Dataset entries:
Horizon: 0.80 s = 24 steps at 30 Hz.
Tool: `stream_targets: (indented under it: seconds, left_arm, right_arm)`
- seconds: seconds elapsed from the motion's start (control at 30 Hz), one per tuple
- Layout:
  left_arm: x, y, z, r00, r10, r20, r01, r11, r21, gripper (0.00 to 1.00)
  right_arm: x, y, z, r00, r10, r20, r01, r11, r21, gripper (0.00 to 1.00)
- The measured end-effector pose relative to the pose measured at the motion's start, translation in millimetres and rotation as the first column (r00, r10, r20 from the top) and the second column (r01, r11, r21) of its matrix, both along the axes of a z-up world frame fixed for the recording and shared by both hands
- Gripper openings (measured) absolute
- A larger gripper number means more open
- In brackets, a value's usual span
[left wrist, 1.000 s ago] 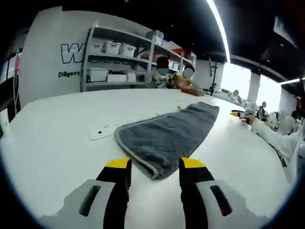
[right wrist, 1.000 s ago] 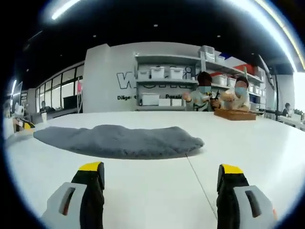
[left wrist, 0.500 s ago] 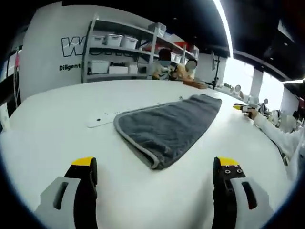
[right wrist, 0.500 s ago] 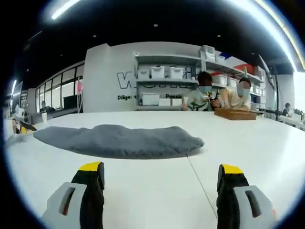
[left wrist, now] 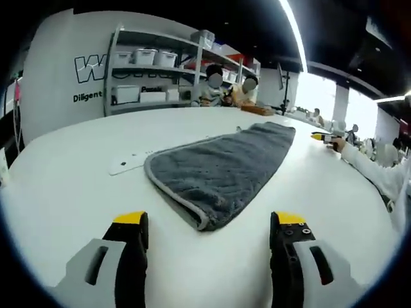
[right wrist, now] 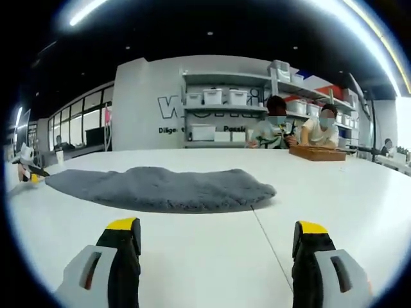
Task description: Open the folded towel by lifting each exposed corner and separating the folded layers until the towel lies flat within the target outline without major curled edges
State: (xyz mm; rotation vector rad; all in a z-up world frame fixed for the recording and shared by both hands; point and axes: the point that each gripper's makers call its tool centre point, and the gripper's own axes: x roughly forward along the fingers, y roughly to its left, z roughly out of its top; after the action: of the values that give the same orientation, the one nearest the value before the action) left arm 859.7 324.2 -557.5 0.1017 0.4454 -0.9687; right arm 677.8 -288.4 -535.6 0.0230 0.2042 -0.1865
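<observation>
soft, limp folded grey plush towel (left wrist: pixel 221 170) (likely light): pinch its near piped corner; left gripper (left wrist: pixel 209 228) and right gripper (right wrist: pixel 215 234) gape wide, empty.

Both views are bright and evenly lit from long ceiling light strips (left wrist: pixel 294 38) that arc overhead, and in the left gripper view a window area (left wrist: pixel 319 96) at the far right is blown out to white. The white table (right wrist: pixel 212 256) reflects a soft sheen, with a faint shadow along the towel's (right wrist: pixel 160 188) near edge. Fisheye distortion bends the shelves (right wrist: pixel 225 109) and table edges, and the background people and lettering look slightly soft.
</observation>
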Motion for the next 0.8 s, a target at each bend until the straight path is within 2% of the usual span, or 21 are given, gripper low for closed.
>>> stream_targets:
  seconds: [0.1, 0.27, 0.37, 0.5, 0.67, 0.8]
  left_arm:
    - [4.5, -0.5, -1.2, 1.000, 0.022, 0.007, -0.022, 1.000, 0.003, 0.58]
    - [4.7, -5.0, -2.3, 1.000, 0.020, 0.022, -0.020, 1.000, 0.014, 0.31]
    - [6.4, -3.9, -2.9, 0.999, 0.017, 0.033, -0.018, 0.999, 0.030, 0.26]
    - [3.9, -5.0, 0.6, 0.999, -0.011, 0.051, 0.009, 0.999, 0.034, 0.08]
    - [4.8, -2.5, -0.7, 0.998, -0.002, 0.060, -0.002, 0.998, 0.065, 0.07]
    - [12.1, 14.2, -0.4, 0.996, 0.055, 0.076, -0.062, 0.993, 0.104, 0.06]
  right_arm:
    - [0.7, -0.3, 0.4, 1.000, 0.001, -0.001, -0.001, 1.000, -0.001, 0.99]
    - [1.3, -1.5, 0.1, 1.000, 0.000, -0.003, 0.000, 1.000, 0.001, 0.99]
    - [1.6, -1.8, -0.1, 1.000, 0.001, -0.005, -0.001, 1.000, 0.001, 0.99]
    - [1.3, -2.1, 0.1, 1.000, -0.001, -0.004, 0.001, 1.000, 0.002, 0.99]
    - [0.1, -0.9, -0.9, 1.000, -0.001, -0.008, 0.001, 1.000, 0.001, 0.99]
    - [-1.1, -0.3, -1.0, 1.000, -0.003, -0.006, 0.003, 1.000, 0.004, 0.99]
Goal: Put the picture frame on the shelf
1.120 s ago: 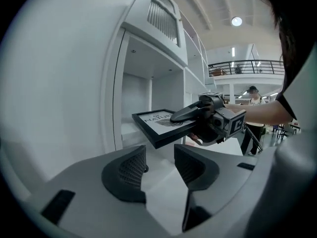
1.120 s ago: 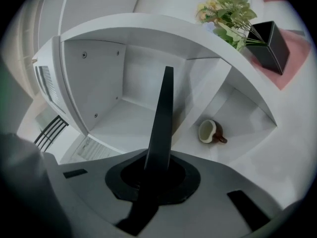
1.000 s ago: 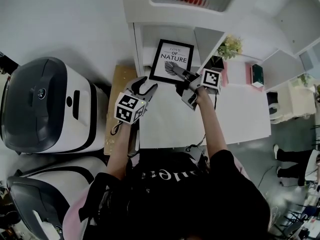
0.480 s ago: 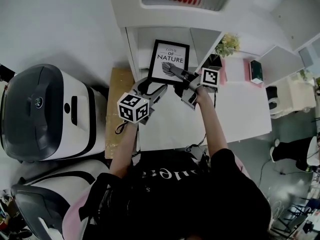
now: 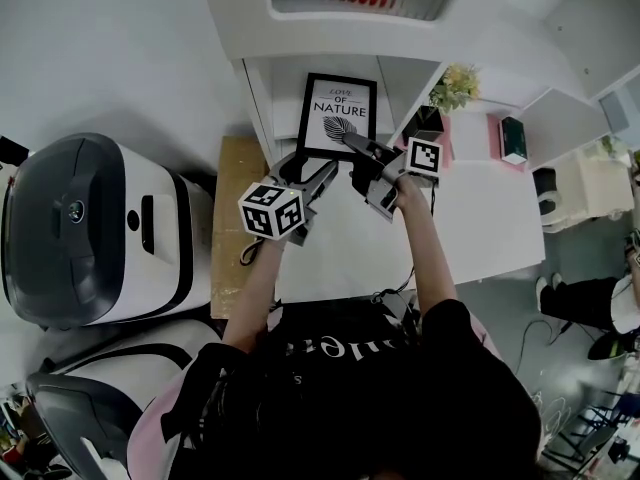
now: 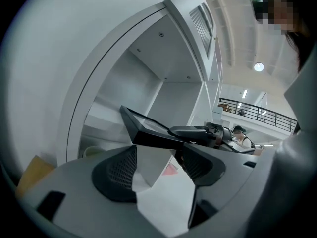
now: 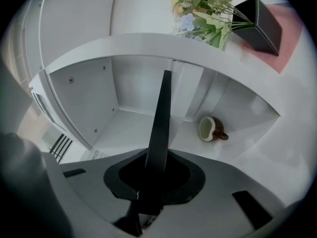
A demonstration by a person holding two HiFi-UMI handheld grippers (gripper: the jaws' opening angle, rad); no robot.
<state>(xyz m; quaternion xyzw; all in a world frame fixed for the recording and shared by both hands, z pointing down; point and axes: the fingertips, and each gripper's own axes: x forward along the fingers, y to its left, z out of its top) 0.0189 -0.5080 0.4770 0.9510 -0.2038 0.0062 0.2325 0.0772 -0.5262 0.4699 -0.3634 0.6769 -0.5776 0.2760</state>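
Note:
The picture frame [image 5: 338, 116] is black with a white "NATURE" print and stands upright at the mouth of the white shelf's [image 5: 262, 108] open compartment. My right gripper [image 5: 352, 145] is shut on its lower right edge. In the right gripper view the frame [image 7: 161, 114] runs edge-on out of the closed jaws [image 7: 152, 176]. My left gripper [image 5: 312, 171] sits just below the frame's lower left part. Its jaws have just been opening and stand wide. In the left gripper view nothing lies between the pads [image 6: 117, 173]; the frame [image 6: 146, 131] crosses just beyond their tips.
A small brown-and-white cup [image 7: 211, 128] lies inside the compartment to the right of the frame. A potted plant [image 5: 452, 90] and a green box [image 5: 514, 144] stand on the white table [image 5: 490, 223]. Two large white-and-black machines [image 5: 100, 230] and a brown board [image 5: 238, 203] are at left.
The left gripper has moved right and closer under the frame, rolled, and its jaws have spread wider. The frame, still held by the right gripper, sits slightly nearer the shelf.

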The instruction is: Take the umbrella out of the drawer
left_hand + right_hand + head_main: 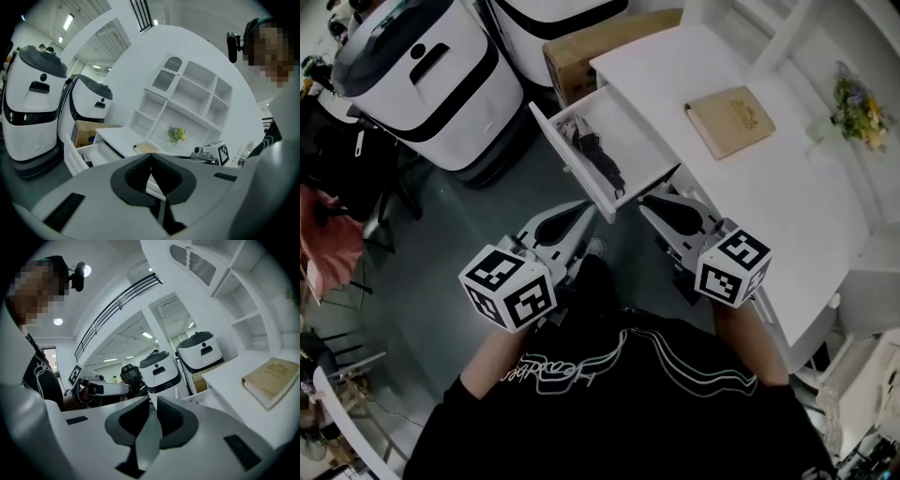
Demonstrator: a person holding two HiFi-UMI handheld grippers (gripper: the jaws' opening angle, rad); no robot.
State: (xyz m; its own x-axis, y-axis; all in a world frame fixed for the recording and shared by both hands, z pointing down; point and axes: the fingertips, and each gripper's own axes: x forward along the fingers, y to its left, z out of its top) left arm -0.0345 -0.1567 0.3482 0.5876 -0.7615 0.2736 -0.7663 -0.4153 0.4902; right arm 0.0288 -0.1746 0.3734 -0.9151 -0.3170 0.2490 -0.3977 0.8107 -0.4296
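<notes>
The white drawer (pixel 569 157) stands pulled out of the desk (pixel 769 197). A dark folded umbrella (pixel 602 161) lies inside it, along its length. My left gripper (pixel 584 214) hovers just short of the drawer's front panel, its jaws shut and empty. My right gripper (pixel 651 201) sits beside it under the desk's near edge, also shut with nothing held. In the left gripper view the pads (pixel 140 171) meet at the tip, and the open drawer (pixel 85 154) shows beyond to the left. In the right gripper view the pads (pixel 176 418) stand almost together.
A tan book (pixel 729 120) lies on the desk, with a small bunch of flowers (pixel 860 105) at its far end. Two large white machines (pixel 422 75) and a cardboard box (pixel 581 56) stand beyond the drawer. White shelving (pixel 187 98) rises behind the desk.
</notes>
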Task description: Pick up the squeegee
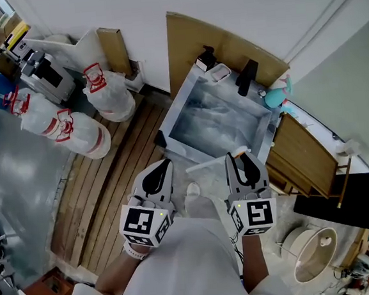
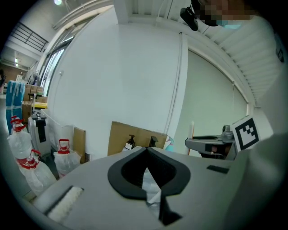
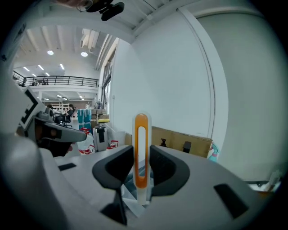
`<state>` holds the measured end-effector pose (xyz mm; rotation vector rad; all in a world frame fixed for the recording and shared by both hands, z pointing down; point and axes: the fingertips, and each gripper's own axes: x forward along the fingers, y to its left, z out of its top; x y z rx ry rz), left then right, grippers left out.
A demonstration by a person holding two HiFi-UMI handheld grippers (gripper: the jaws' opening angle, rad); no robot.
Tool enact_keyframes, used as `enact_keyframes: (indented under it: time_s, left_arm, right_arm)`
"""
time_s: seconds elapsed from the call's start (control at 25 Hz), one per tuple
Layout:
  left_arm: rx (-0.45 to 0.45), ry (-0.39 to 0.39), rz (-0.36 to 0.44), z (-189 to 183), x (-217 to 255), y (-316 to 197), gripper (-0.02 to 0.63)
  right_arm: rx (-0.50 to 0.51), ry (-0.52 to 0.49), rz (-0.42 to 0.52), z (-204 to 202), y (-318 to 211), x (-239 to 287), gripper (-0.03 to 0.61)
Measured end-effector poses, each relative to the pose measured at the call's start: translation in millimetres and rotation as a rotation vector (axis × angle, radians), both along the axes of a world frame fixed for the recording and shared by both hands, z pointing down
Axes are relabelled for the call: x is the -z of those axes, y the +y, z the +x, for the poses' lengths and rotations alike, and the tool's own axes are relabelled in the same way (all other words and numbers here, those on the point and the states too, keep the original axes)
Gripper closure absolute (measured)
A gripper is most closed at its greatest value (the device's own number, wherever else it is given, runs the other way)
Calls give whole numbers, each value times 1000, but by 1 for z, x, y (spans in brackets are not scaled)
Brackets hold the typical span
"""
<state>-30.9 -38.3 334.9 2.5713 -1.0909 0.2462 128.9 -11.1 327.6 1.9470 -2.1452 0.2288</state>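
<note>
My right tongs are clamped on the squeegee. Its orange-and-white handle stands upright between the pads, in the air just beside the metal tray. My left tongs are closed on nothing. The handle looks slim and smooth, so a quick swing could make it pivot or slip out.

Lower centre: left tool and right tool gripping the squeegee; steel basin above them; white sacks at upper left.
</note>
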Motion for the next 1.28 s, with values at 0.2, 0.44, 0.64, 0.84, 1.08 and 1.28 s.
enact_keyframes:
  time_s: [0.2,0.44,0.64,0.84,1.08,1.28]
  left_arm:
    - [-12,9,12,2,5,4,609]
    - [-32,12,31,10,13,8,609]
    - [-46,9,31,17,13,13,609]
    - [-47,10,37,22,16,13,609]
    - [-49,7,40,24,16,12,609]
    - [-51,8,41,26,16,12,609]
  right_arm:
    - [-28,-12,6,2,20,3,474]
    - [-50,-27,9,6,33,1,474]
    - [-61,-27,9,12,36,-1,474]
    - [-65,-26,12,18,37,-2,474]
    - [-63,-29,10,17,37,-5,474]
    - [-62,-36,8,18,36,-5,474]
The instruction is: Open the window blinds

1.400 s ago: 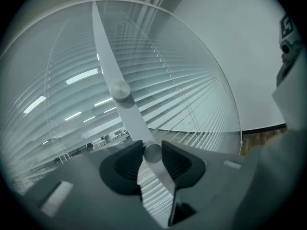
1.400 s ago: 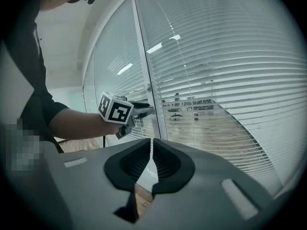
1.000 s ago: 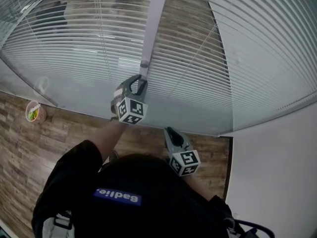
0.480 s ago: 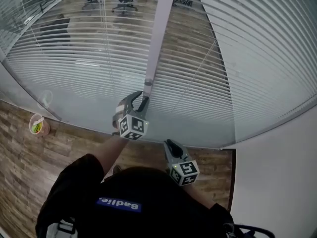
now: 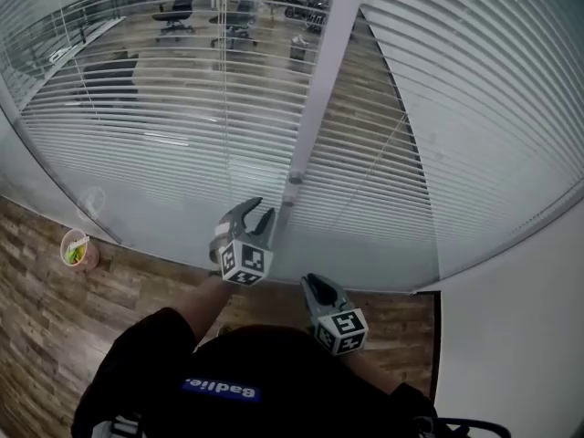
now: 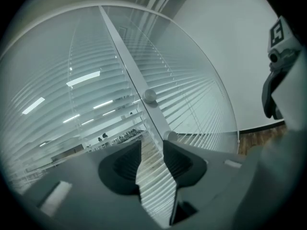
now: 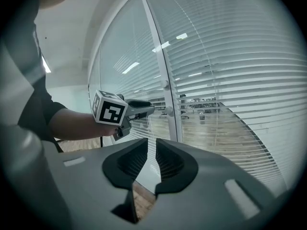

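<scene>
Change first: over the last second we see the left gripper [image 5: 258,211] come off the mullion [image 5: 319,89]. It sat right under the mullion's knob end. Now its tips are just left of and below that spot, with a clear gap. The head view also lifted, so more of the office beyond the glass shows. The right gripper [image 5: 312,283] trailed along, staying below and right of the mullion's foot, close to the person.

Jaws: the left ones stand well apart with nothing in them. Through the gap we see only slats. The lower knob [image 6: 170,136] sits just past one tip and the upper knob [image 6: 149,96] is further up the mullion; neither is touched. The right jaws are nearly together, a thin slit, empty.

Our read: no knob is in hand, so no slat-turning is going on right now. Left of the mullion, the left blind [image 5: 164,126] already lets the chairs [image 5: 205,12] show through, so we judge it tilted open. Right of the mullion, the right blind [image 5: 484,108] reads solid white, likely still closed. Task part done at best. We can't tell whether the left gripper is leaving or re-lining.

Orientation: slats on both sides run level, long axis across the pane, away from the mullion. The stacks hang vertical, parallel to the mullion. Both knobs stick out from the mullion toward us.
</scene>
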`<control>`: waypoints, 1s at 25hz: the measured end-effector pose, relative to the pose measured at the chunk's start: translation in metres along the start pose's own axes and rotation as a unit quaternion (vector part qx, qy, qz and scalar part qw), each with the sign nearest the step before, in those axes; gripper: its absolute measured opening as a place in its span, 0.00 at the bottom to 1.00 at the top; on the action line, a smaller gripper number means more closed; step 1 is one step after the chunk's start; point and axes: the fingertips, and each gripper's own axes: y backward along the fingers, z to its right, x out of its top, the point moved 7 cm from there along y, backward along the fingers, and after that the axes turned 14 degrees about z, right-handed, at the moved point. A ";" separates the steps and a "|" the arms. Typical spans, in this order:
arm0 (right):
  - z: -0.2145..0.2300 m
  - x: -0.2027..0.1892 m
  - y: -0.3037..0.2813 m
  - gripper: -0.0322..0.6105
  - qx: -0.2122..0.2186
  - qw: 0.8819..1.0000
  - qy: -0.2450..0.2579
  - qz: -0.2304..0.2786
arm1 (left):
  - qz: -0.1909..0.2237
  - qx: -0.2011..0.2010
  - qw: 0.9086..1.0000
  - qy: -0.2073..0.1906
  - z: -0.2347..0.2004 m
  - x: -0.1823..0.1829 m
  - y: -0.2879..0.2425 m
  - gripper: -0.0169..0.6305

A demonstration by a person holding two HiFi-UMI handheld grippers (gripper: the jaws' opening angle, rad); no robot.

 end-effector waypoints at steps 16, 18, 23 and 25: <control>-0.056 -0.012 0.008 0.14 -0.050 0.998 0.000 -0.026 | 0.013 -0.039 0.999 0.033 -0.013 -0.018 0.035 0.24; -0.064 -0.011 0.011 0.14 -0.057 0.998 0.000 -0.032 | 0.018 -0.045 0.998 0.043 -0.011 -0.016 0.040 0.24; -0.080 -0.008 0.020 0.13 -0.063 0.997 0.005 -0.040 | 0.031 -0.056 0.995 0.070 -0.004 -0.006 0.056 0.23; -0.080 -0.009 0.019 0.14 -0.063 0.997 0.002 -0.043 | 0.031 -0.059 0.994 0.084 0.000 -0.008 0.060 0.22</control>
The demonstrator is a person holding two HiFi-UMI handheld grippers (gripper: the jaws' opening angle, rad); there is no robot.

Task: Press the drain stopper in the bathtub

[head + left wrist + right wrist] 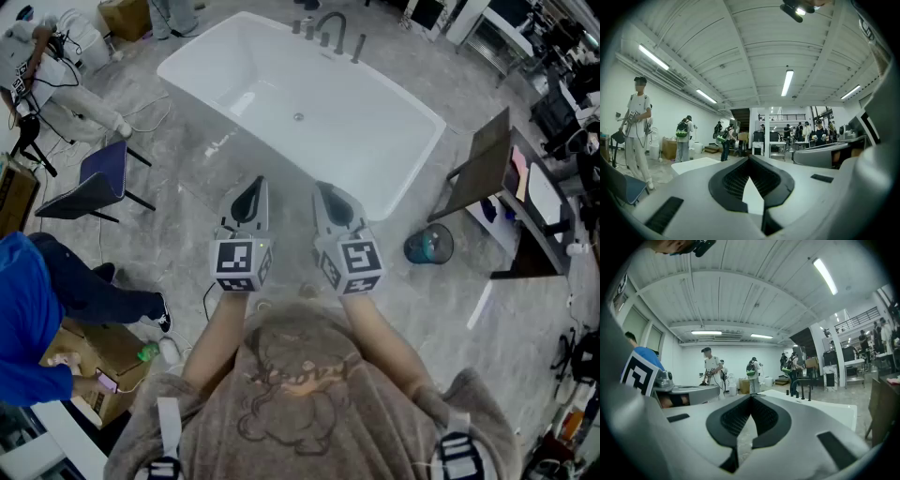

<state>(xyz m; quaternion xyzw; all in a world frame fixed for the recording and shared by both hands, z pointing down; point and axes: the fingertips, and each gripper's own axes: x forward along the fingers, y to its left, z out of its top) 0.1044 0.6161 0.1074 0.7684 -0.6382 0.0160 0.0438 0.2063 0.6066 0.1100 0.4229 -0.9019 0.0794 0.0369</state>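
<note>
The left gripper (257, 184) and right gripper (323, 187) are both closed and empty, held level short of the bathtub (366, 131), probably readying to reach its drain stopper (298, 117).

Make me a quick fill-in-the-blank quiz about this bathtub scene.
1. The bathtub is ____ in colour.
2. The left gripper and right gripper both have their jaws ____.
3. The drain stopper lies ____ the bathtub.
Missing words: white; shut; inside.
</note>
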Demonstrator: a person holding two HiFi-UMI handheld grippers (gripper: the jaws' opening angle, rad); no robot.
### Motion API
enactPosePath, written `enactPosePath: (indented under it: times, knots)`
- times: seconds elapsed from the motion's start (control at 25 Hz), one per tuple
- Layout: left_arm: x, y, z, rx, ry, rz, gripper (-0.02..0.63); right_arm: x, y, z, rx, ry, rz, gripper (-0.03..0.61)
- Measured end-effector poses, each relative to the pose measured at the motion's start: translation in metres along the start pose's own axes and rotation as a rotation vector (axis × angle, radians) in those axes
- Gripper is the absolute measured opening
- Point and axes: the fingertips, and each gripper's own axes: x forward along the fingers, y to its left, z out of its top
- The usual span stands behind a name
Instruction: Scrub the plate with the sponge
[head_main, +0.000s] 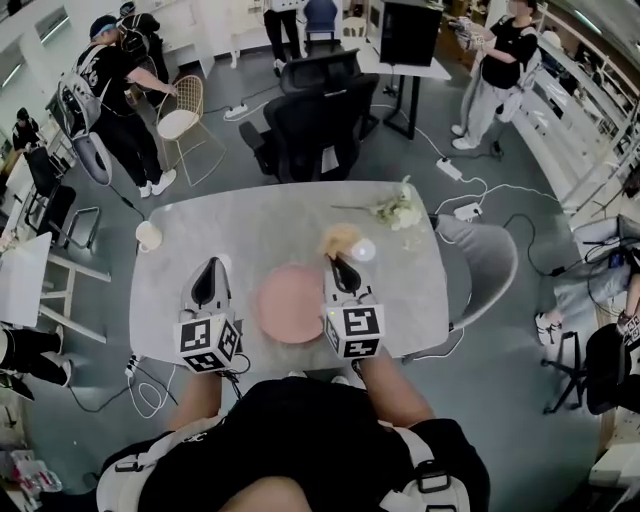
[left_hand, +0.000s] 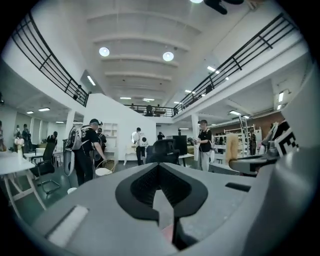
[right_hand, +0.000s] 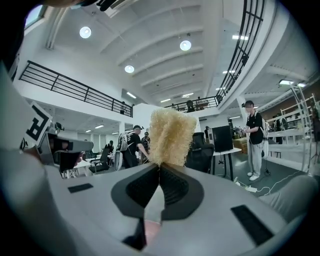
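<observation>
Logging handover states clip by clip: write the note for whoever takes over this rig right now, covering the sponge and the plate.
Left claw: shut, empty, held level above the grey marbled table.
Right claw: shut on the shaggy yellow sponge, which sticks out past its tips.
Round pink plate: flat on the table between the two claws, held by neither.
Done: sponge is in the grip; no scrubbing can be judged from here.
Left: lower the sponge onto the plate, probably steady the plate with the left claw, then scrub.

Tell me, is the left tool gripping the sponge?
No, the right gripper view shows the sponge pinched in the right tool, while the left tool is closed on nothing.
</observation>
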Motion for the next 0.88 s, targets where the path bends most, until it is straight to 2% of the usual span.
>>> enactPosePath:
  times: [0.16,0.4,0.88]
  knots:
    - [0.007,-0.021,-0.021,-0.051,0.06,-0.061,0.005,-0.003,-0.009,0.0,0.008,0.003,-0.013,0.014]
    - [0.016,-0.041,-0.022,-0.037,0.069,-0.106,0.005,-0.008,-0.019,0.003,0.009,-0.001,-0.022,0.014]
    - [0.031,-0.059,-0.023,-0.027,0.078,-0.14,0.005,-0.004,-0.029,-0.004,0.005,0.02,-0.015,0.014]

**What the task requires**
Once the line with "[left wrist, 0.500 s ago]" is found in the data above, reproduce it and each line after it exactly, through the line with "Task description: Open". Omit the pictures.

**Answer to this exercise**
[left wrist, 0.500 s ago] 
[right wrist, 0.500 s ago] 
[left wrist, now] 
[right wrist, now] 
Task description: Open the folded towel by lifting each exposed corner and separating the folded layers until the towel lies flat within the target outline without major curled edges

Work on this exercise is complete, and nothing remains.